### Goal of the exercise
Write out each line of the entries below that holds the word "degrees".

Segment Start: Excerpted records

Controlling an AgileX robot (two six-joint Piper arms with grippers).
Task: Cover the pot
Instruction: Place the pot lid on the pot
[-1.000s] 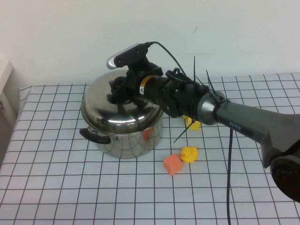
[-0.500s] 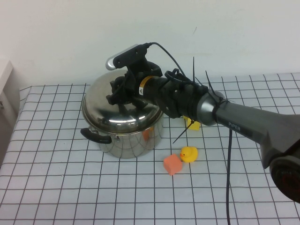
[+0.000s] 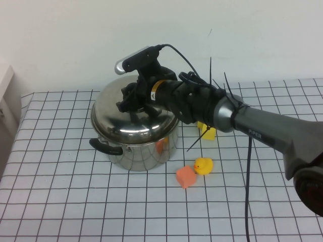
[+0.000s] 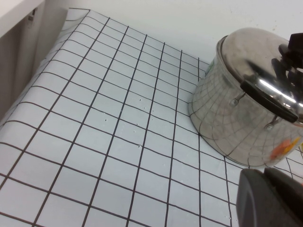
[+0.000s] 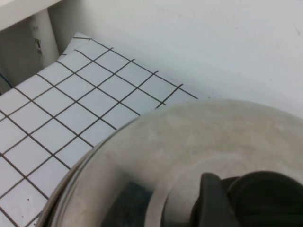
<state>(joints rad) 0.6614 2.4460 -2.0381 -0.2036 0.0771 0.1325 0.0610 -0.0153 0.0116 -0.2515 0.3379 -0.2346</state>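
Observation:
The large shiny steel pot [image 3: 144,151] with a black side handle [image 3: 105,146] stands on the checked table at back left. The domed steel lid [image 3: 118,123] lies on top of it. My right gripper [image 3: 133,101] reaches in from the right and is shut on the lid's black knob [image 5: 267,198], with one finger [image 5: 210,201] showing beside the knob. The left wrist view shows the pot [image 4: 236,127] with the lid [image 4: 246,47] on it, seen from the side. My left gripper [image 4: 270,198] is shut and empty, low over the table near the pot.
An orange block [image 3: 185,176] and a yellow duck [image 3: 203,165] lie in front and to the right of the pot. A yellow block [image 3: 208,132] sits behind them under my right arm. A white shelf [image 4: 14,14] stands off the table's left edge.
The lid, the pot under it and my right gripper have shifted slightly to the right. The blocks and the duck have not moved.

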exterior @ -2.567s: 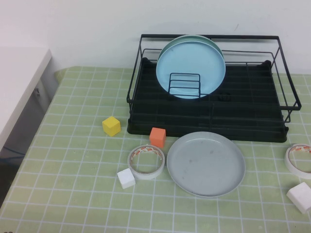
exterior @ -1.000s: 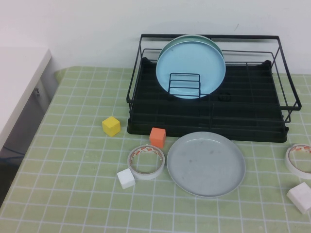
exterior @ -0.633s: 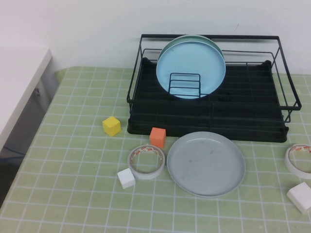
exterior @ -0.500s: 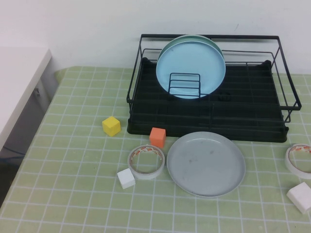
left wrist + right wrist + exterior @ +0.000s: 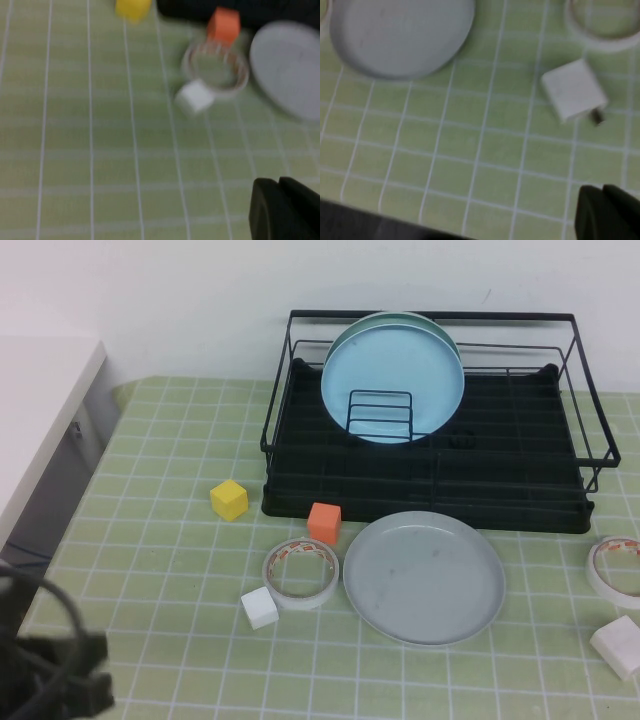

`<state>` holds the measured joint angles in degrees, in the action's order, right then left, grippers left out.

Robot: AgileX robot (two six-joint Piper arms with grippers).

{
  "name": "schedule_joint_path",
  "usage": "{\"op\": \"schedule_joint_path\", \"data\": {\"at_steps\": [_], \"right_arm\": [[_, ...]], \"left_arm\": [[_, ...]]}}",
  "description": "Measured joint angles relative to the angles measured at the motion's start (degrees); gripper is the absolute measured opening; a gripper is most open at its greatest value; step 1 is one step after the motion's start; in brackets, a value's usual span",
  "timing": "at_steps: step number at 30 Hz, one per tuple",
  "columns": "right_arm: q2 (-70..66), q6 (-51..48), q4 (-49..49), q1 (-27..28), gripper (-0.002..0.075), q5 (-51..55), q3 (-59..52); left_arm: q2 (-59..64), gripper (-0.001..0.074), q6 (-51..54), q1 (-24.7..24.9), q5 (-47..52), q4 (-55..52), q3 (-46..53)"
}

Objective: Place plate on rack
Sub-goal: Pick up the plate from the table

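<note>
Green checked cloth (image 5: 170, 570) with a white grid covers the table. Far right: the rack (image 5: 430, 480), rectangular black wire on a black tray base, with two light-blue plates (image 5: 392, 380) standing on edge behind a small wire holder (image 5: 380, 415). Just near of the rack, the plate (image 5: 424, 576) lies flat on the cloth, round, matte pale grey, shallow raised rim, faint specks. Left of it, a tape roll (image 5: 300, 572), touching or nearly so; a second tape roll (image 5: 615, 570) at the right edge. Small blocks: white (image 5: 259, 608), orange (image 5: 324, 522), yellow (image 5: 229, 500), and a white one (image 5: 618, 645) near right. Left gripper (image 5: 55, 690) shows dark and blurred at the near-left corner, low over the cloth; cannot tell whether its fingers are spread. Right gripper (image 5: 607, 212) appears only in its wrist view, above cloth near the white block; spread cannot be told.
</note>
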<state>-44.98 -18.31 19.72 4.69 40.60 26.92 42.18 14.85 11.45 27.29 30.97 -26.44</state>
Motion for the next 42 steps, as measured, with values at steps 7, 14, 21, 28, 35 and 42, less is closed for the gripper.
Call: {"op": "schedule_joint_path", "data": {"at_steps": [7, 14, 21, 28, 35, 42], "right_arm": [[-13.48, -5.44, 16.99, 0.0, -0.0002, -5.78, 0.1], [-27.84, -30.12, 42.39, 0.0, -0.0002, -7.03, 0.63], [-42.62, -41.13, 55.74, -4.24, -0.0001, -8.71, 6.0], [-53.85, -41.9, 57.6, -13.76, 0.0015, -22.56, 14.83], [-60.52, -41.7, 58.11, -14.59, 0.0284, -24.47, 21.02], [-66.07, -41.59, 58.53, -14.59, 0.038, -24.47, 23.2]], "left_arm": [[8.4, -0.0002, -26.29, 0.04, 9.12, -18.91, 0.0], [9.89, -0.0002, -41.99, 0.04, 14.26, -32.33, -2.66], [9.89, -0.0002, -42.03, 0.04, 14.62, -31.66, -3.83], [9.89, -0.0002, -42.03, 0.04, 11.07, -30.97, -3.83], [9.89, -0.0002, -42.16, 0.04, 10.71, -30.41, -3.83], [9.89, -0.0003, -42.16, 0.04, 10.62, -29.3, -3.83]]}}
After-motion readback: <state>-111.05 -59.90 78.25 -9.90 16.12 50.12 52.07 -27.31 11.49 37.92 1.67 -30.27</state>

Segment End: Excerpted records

### Reply
`<state>` holds the measured joint angles in degrees, in the action's order, right then left, grippers left out.
  "description": "Measured joint angles relative to the angles measured at the motion's start (degrees); gripper is the absolute measured opening; a gripper is most open at its greatest value; step 1 is one step after the motion's start; in brackets, a value's usual span",

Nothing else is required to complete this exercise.